Often when talking to people about performance they get rapped around the MB/Sec number and ignore a critical factor, latency. SQL Server is one of those few applications that is very sensitive to disk and network latency. Latency is what the end user sees. If your SQL Server is waiting around for disk or network they will start to complain. In an OLTP environment SQL Server accesses data on disk in a nonlinear fashion, aka random IO’s. The size of these IO request can be pretty small. In a good application you really try and limit the amount of data returned to keep things speedy. The down side of small Random IO’s is the system will never be faster than a single seek operation on your disk. So, if you have a 15k SAS drive that is around 2.5ms. Caching and buffering schemes aside for now, 2.5ms is your floor. You will never be faster than that. Depending on the size of the IO request you spend more time waiting for the seek operation than you do actually transferring the data from the disk. We group disks together in larger arrays to give us more aggregate throughout and higher operations per second, but you are ever only as fast as your slowest disk. You can always get more aggregate throughput up to several gigabytes a second but you still have to wait on that first bit to travel to you.
To get around these short comings, SQL Server buffers as much data as it can in memory. We also add large amounts of cache to our SAN’s and disk controllers. This can mask some of the problem, but at some point it still needs to come from your disk drives.

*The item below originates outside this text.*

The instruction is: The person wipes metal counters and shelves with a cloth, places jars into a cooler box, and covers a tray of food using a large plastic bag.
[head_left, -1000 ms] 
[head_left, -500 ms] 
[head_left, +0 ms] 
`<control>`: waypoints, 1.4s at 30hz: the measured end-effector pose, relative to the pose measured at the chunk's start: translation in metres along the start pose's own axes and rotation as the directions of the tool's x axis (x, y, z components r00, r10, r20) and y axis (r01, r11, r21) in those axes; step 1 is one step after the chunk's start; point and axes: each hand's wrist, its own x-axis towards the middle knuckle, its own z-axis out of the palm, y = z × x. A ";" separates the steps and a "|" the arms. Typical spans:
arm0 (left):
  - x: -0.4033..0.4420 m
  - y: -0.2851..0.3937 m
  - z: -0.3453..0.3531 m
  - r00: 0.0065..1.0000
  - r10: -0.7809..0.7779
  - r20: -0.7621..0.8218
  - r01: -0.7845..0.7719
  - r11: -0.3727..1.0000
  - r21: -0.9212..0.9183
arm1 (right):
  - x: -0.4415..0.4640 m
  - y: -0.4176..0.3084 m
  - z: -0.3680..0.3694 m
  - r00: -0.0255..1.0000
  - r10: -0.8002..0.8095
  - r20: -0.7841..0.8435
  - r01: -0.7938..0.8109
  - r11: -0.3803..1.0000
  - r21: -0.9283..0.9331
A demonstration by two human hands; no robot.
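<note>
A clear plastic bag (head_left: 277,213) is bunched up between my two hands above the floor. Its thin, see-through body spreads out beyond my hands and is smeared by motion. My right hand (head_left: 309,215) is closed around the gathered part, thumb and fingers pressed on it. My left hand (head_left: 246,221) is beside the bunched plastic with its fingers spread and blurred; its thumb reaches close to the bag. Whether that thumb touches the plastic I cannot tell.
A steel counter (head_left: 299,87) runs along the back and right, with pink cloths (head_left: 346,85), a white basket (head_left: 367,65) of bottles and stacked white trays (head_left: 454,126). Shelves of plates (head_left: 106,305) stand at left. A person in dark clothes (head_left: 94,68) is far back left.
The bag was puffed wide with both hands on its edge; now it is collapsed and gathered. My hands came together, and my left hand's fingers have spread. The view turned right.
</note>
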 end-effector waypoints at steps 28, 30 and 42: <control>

On the network side things are actually better. With latency under a millisecond on a LAN you usually waiting on disk to deliver the data. There are other factors like the speed of the network equipment and number of hops across interfaces you have to make can be more significant than the actual transmittion rate. TCP/IP can be a factor as well. Out of the box SQL Server is configured at 4KB(4096 byte) packet. This is a good general setting for most workloads. If you are working on a highly tuned OLTP system you may want to set that to something smaller or align it with the TCP packet size for your network, usually 1500 bytes. If it is a OLAP system with lots of streaming throughput latency will make up a very small part of the overall transmission time and going with a larger packet size possibly aligned to the 8KB page size with increase throughput and decrease the time to transmit overall. If you do set a large packet size you should consider enabling jumbo frames on your network card. Make sure that your network equipment can support the jumbo frame from end to end.
Another place where we are starting to see more latency issues is with database mirroring. In synchronous mode, the default setting, you are now adding network latency plus the disk latency of the other server to the overall transaction time.
Mirroring isn’t the only game in town. We have had SAN level replication for quite a while as well. In most of the scenarios where we were using SAN level replication it was site to site across several miles. To give you an idea of how much latency can be added in this situation go ping yahoo.com or google.com, I’ll wait….. Ok, from my location ether of them is 45ms~75ms, or 18 times slower than your spinning disks. All the sudden, your network is the major player in delaying transactions. I’ve used fibre optics to connect to sites and the latency can still be a killer for OLTP systems. The general rule of thumb is 7.5 microseconds for every 1 1/2 miles. If our target SAN is 125 miles away we just added 2ms of latency to the 4ms of latency the two sets of disks are providing. In reality, it is worse than that when you again figure in network equipment. I personally haven’t seen synchronous setups more than 50 miles apart.
Just something to keep in mind as you plan your SQL Server infrastructure. Latency in its myriad forms is king.